Ryan looked impressed. “I didn’t realize there was so much to gardening.”

“There’s a lot to gardening,” Graeme said, happy to snap back into the one thing he was confident about. Theonlything he was confident about. “Part of the plan I pitched to Mr. Hawthorne was to make this garden as sustainable as possible. That means using the garden waste to make fertilizer. And wild-harvesting seeds for plants instead of buying everything at a nursery.”

Ryan smiled. He had such a fabulous, winning smile. It was filled with confidence and courage, all the things Graeme knew he lacked. “I remember you pitching those ideas,” he said. “Dad and I both loved them all.”

“They take a long time,” Graeme said apologetically, as if the speed of nature was his fault.

Ryan shrugged. “Everything good takes a long time to grow.”

Graeme liked that. But he also knew what the other side of that coin looked like. Things that took ages to grow sometimes fell apart in the blink of an eye.

“Let’s get the stakes and twine so we can mark out the path here,” he said, heading back into the kitchen garden.

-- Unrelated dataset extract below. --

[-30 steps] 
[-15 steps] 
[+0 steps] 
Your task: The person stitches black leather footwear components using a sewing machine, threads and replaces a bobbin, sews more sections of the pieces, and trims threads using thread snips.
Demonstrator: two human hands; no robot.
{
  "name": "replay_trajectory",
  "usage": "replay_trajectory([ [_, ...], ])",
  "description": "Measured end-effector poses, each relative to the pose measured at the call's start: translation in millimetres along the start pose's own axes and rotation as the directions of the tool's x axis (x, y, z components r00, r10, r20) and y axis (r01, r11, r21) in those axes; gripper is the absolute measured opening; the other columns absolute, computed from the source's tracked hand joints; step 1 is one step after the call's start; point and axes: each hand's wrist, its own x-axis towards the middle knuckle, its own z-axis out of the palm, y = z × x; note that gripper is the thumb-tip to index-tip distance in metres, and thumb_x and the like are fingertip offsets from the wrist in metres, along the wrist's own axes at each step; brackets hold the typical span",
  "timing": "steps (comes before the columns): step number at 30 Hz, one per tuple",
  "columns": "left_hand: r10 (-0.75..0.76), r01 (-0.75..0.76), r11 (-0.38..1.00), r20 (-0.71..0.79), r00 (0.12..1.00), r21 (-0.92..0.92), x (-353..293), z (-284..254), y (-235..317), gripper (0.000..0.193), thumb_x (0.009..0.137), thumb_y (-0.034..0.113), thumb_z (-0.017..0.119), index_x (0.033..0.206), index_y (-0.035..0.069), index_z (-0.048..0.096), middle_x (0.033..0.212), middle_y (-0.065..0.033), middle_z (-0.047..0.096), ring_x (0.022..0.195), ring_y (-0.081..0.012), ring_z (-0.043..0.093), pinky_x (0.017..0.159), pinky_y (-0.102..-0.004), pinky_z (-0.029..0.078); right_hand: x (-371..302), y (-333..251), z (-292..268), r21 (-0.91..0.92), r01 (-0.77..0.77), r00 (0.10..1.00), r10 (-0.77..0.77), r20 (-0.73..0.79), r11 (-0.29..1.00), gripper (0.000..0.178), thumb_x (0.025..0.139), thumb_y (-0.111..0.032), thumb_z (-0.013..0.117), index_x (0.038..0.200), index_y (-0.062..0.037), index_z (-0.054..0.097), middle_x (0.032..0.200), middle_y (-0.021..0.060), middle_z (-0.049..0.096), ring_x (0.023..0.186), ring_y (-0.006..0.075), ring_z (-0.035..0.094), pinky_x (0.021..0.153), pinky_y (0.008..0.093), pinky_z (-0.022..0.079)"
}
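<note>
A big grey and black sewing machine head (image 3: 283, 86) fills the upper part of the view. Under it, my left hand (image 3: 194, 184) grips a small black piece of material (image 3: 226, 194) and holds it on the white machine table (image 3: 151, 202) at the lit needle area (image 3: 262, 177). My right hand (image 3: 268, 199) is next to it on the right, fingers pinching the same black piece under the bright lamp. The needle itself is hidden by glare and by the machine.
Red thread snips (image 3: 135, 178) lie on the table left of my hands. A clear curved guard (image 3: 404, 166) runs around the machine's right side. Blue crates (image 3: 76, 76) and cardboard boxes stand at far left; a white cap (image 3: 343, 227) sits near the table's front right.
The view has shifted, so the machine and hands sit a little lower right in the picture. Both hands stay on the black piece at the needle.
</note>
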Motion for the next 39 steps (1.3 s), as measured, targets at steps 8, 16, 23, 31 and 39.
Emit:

He didn’t want to think about how fast things could fall apart. Things like a life. Everyone always said that it was important to be honest with yourself and stay true to who you were. Graeme had tried his best to do just that, to be honest and truthful. He hadn’t cheated or dragged things out. He’d let Mavis go as soon as he realized that nothing was ever going to make him straight and that he was a thousand times more turned on by Damien’s whispered suggestions than he’d ever been in bed with his wife.